In the 1990s, a poem by Buddhist philosopher Daisaku Ikeda stirred something in me - urging me to realize my dreams not just for myself, but for the healing of the world. Around that same time, I met my first music mentor, Billy Davis, whose encouragement helped me see that my voice had a place beyond my living room. My writing - whether a song or a soul activation - isn’t meant to just entertain. It’s meant to remember. To reawaken what was once buried.
When I sit down to write, I often begin with an emotion. Something I’m working through. A feeling in the body. A riff. A phrase that won’t let me go. I write in circles, spirals, whispers - letting the song unfold in its own time. I find shapes on the piano and experiment with chords and sound. I play by ear. By connecting to my soul. By tapping into the energy of the collective.
I write for the woman who’s been hiding. For the girl who was told to be smaller. For the part of myself that still wonders, “Is it too late?”
It’s never too late.
My latest body of work is called Soul Alive- an album and collection of healing experiences designed to help people come back to life, back to themselves, back to the truth. Each song is a seed of transformation. From “Remembrance” to “Butterfly,” from “Goodbye” to “Mary Magdalene,” and into the sacred grounding of “Beautiful Earth” - each carries a frequency of empowerment, surrender, devotion, and rebirth.

I choose words very consciously. Words are magic. They create our reality, and I’m very aware of that as I write. I tap into my truth and craft first and foremost in a frequency that resonates and is healing to me. Then I review how it feels with the listener in mind. Sometimes lyrics can be very sparse or mantra like. Other times the songs are more like sacred storytelling.
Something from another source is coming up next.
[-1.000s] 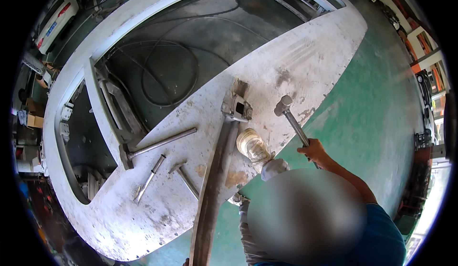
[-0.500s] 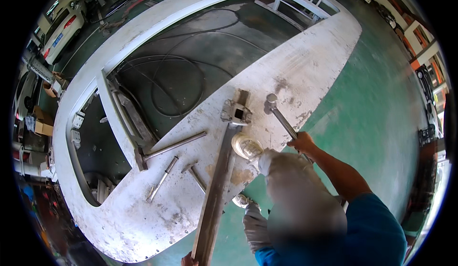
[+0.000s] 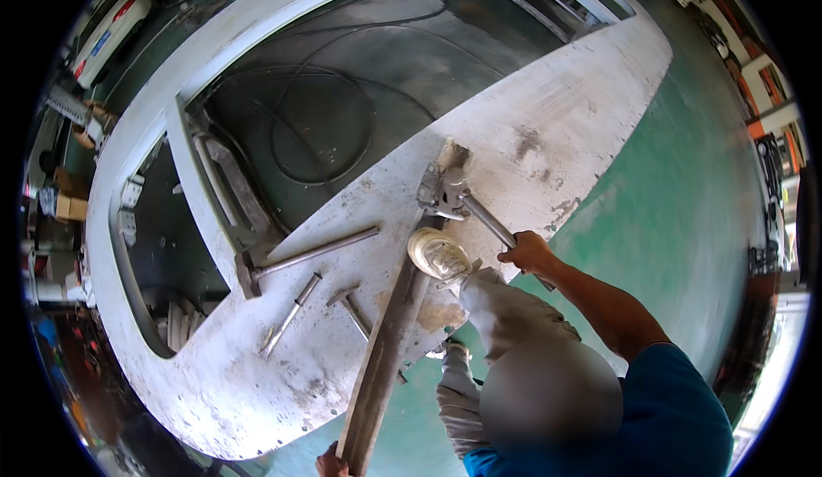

They are intended to activate - to move energy. To awaken clarity. To open the heart.
One of the most profound extensions of my current work is my project I Am a Queen - a song born from my own healing and now being turned into a music video in partnership with charities that support girls rescued from extreme abuse. When I wrote the song, I was reclaiming something in myself. But now it’s becoming a global mirror - a message of worth, dignity, and the safety of being seen.
This is the kind of art I want to make. Not just beautiful, but useful. Not just personal, but universal. Art that invites you into your own voice, your own rhythm, your own knowing.
In a world that feels noisy and overwhelming, I bring sound with intention.
When everything moves too fast, I offer space for something slower, more meaningful.
And in times of burnout, I return to beauty - not as a luxury, but as a way to soothe and remember.
I write to wake something up.
I sing to feel connected.
And I don’t believe healing has to be hard, but I do believe it has to be honest.
My process is deeply intuitive and emotionally driven. I write in devotion to truth. I sing in devotion to love. And I show up again and again to the creative altar, trusting that what moves through me will find who it’s meant for.
So here I am - an artist in her 60s, still blooming. A mother of three grown children. I’m committed to living with courage, using my voice, and having no regrets - to making the most of my life for the sake of my children and future generations. A woman who once feared being seen, now helping others find the courage to shine.
My story isn’t one of overnight success. It’s one of sacred timing, radical trust, and creative resurrection.
And my hope is that in hearing it, something in you stirs too. A dream long dormant. A gift waiting to rise. A truth ready to be sung.
Because you are a queen. And it’s safe to be seen.